There are a few other improvements in iOS 6 that add to the overall user experience. Integrated Facebook information means you can now post status updates directly from the notifications screen, while contacts and calendar information from your Facebook account can be added to your phone (and easily turned off if you wish). A new share menu presents a list of options in a neater arrangement, while you can pull to refresh your email inbox in the Mail app.
We also liked the addition of a panorama camera mode (though panorama images can only be taken while holding the phone in portrait mode), the do not disturb mode that silences incoming calls in a selected time period and the ability to reject a call by SMS when you can't answer it. However, all of these features have been available in competing operating systems like Android for some time now, so Apple is merely playing catch up.

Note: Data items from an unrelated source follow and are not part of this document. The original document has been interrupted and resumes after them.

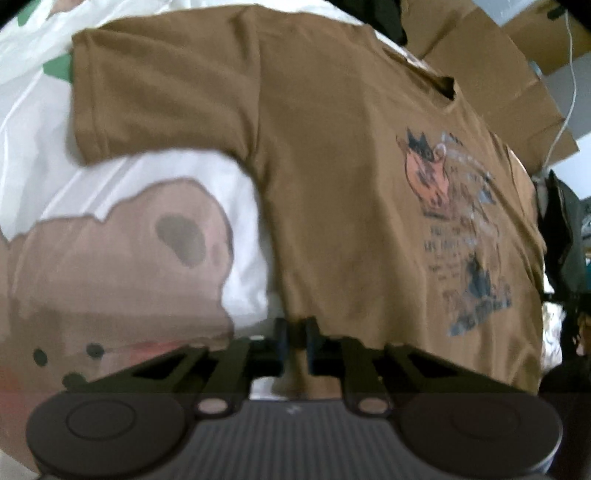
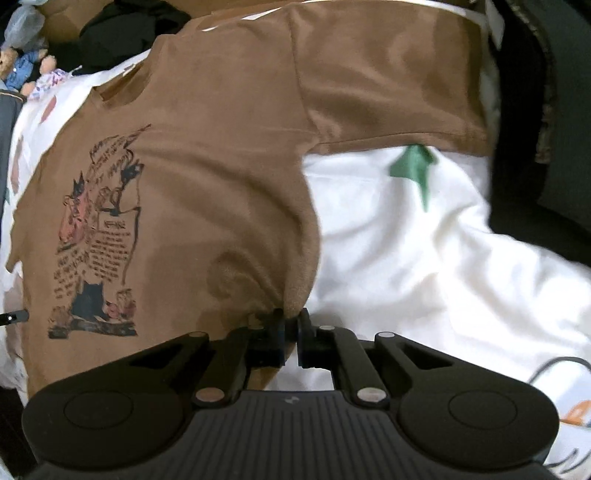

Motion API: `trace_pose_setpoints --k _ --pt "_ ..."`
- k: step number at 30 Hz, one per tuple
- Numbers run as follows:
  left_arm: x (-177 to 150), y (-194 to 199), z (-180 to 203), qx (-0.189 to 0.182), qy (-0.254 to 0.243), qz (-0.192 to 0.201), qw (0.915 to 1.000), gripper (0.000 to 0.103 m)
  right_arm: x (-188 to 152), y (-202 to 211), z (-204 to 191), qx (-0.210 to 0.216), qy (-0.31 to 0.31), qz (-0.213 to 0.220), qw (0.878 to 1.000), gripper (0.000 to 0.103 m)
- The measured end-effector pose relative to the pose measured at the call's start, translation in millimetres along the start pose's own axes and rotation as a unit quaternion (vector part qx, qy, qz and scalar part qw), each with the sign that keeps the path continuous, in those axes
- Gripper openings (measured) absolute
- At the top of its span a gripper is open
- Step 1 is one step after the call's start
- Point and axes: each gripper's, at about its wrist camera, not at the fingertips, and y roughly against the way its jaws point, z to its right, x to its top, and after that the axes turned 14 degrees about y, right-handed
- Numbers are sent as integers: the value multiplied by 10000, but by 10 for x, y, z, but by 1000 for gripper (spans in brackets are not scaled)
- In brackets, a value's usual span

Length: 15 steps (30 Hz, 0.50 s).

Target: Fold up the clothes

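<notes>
A brown T-shirt [image 1: 332, 166] with a printed cartoon graphic lies face up and spread flat on a white patterned bedsheet [image 1: 44, 122]. My left gripper [image 1: 297, 328] is shut on the shirt's bottom hem near its left side seam, cloth pinched between the pads. In the right wrist view the same brown T-shirt [image 2: 207, 177] fills the left half, and my right gripper [image 2: 291, 321] is shut on the hem at the right side seam, where the fabric bunches into wrinkles. Both sleeves lie stretched outward.
The bedsheet [image 2: 406, 240] carries large cartoon prints and green shapes. Cardboard boxes [image 1: 491, 48] stand beyond the collar. A stuffed toy [image 2: 26, 66] and dark clothing [image 2: 122, 33] lie at the far left. A dark object [image 2: 535, 110] borders the bed's right edge. A thin cable [image 2: 554, 363] crosses the sheet.
</notes>
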Motion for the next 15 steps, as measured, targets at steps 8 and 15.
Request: trace_pose_setpoints --k 8,15 --pt "-139 226 -175 -75 289 214 9993 19 9 135 49 -260 181 3 9995 9" --pt "-567 414 -107 -170 358 1 9992 46 17 130 19 139 170 -181 9996 31"
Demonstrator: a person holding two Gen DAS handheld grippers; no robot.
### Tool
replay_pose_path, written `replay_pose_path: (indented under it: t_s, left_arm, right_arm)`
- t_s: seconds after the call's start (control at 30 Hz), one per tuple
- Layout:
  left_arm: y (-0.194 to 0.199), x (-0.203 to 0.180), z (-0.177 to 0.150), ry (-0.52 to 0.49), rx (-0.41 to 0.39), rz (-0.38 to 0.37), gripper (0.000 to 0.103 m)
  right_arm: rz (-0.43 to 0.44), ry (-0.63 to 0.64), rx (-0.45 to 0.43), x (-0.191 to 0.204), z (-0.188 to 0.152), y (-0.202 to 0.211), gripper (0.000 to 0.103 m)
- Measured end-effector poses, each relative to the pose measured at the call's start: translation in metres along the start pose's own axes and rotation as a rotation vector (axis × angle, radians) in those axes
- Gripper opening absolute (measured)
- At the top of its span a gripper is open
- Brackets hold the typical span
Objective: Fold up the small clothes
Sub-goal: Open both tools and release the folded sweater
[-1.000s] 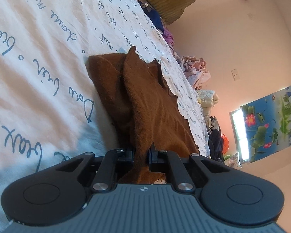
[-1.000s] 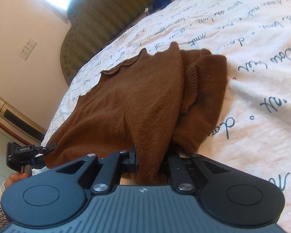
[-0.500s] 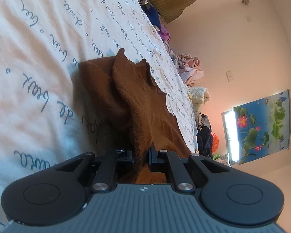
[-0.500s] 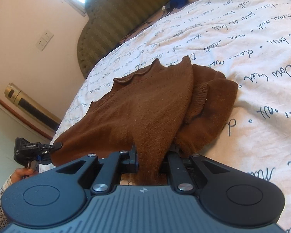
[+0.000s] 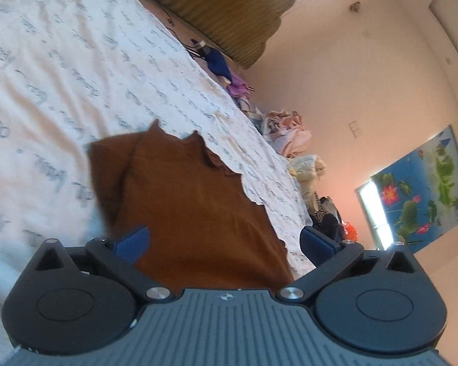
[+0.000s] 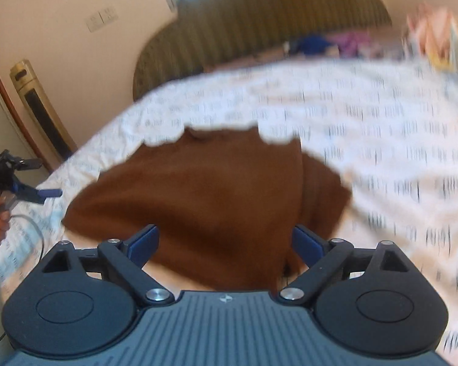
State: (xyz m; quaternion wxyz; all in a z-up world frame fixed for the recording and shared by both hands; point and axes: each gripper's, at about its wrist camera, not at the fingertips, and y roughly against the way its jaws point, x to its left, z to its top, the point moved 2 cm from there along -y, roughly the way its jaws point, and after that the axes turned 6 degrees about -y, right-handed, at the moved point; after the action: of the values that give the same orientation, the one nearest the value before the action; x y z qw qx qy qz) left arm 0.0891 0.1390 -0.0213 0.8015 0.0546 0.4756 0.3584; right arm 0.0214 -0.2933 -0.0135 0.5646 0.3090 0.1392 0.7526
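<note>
Both the left gripper (image 5: 224, 241) and right gripper (image 6: 226, 242) are opening, jaws apart; the brown sweater (image 5: 192, 210) lies centre frame, between and beyond unpressed pads.

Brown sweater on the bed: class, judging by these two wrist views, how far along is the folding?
Done: the brown sweater lies doubled over on the bedsheet, a sleeve tucked at one side. In hand: nothing; the left gripper and right gripper have their jaws opening, with cloth showing between them but not pinched. Left: perhaps another fold, and the pile of clothes along the bed's far edge.
</note>
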Motion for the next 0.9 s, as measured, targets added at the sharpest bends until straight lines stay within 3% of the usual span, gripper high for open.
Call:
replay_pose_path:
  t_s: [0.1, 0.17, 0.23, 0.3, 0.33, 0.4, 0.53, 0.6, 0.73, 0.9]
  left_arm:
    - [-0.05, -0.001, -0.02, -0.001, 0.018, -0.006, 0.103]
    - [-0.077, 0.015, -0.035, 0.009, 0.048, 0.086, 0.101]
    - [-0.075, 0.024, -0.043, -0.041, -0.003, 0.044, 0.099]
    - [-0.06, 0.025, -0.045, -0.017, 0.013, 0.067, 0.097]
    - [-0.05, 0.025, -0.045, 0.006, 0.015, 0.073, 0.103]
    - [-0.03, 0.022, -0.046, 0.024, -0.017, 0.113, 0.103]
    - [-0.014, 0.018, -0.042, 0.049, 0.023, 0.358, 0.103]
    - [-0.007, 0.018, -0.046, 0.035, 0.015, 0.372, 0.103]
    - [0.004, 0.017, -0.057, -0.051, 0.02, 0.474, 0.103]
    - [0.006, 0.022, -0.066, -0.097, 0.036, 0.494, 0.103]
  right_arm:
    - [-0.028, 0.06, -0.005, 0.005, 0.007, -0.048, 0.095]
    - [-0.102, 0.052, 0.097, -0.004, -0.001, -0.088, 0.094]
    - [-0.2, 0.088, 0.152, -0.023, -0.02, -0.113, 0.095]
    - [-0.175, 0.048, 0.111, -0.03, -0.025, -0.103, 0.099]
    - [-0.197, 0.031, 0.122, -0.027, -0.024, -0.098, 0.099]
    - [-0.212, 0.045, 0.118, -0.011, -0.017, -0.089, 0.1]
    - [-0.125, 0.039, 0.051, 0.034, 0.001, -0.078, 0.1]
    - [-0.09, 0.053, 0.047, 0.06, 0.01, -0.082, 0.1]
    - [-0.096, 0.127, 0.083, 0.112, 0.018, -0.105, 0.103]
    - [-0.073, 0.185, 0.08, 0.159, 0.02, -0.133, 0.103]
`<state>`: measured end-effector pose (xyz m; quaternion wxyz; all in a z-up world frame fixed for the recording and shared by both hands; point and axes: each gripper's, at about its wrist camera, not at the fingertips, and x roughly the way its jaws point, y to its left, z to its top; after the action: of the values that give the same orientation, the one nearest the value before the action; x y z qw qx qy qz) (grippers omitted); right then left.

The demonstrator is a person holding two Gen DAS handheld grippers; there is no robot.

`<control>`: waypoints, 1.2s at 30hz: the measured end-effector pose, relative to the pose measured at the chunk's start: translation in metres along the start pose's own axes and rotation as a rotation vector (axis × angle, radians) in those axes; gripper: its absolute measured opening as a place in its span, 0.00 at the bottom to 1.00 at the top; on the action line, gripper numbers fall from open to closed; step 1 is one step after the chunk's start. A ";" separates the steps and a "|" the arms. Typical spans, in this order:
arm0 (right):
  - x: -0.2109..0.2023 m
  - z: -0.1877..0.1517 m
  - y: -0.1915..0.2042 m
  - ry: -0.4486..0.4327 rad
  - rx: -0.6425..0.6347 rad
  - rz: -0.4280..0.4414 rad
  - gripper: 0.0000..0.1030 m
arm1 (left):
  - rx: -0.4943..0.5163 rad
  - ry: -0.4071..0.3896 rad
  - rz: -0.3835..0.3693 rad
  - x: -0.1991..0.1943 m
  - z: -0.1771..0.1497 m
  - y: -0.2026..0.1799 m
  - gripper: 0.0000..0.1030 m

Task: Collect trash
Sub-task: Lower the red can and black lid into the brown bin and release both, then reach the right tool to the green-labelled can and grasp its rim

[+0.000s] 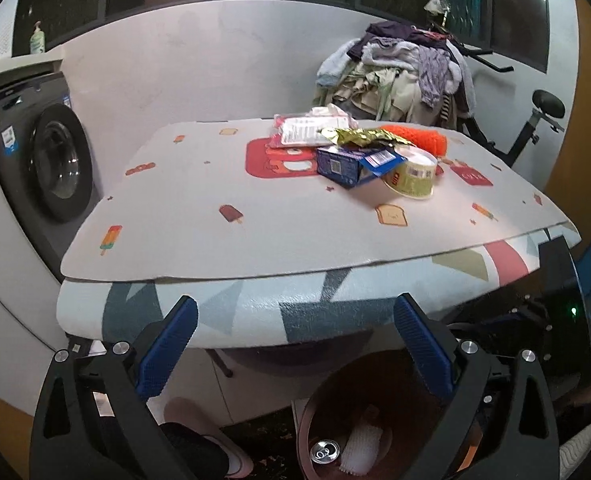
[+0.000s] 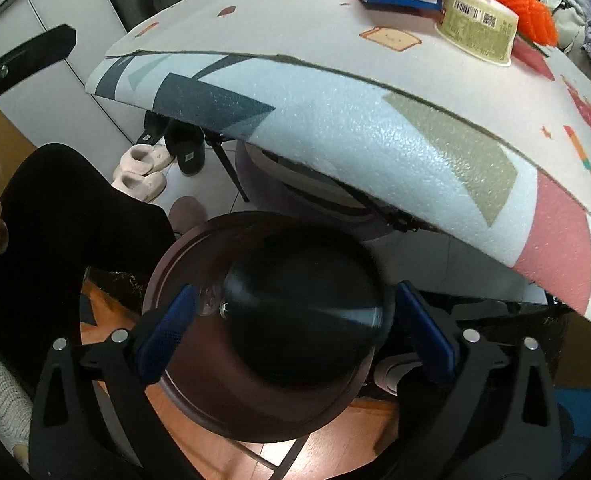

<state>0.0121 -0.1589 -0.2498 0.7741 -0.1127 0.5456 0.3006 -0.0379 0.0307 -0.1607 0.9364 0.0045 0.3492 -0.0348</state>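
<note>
Claws both gape, left claw [image 1: 295,340] empty; right claw [image 2: 295,322] straddles black lid [image 2: 303,320] over bin [image 2: 183,380], which could slip sideways.

Trash bin [image 1: 307,432] cut by bottom edge of left wrist view, far side hidden behind right finger; can [image 1: 324,453] and white ribbed item [image 1: 361,450] inside only partly seen; in right wrist view dark round blurred object [image 2: 303,312] covers bin interior, identity unclear; pink packets [image 1: 295,132] on table half buried under gold wrapper [image 1: 359,136]; print on blue box [image 1: 347,166] too small to read.
</note>
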 end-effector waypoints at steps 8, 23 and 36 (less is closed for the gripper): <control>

The iPhone 5 is a fast smartphone with next to no lag or slowdown. General performance is excellent, opening and closing apps is almost instant and switching between apps is slick and fast. If you're coming from an iPhone 4S you won't notice the increase in speed too much in day to day use. However, the faster speeds can be seen when you open the camera app from the lock screen, as one example.
If you're using the Telstra, Optus or Virgin Mobile networks in Australia, you'll be happy to know that the iPhone 5 is compatible with the 1800MHz LTE network band. That means you'll get 4G mobile coverage where it's available.
4G coverage is still fairly limited at the time of writing but when you are in a coverage area serviced by LTE with the iPhone 5, you're in for a treat. We managed to achieve download speeds of up 35 megabits per second (Mbps) on Telstra and up to 32Mbps on Optus when 4G was available, though the speeds you'll get will widely vary depending on location, time and network congestion. Unfortunately, Vodafone users are out of luck right now as the company isn't launching its 4G network until sometime in 2013.
Apple says the iPhone 5's battery will last for up to eight hours on 3G and LTE Internet use and up to 10 hours of Wi-Fi, while talk time is listed at up to eight hours. However, during testing we experienced far less battery life than Apple's stated figures, regularly having to charge our review unit well before the end of the day.
LTE appears to be the biggest battery drainer but even when on 3G the iPhone 5 didn't achieve the best results. As an example of the poor battery life we experienced, on a regular Tuesday morning our review unit was down to 57 per cent after just one hour and 35 minutes of usage and three hours and 17 minutes of standby.
Obviously your battery life experience will vary depending on your usage patterns, your location and the signal strength of your carriers mobile connection (especially when in a 4G area), but it was certainly disappointing for us.
If you're a current iPhone user, if you've invested heavily in the Apple iOS ecosystem and if you're happy with the way the iPhone works, you'll more than likely be very pleased with the iPhone 5. It's thinner, lighter and faster than previous models and has a large screen and an outstanding camera.
However, if you're not a current iPhone owner but are looking for a smartphone, the choice is more difficult. If you want a larger screened device and more flexibility than an Android phone might be a better choice for you. The iPhone 5 is without a doubt one of the best and most polished smartphones on the market, but whether Apple's rigid albeit slick user experience is beginning to tire will ultimately be a personal choice.